- DIRECTIONS -
What you give back should be exactly the opening lines of the data, ending with the line that contains "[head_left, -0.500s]" and including it.

*** Opening of DATA FOR REVIEW ***

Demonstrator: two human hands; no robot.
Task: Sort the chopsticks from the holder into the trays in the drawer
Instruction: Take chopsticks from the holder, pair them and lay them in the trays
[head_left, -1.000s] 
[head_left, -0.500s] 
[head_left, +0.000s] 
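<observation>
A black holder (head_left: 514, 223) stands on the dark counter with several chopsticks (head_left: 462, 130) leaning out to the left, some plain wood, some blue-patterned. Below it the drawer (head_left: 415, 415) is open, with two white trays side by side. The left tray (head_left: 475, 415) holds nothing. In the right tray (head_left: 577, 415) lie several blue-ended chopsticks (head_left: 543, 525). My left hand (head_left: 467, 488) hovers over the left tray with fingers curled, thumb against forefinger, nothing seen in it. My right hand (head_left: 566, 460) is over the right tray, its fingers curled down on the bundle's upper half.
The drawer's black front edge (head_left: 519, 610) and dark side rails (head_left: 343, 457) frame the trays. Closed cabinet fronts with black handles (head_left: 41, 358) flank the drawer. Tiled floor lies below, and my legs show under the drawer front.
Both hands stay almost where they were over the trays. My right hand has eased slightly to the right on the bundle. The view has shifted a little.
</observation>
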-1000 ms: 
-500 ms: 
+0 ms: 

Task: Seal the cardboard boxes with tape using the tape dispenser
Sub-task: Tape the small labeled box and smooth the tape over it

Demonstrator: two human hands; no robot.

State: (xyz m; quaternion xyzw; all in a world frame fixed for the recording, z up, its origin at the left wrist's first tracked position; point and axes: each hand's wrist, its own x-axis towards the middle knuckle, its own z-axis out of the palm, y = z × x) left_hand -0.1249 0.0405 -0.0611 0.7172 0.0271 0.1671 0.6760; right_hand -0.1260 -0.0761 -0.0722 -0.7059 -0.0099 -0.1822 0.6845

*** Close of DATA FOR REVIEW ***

- ANSWER TO THIS EXERCISE -
Demonstrator: two human hands; no robot.
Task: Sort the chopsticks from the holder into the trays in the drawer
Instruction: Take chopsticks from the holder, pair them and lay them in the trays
[head_left, -1.000s] 
[head_left, -0.500s] 

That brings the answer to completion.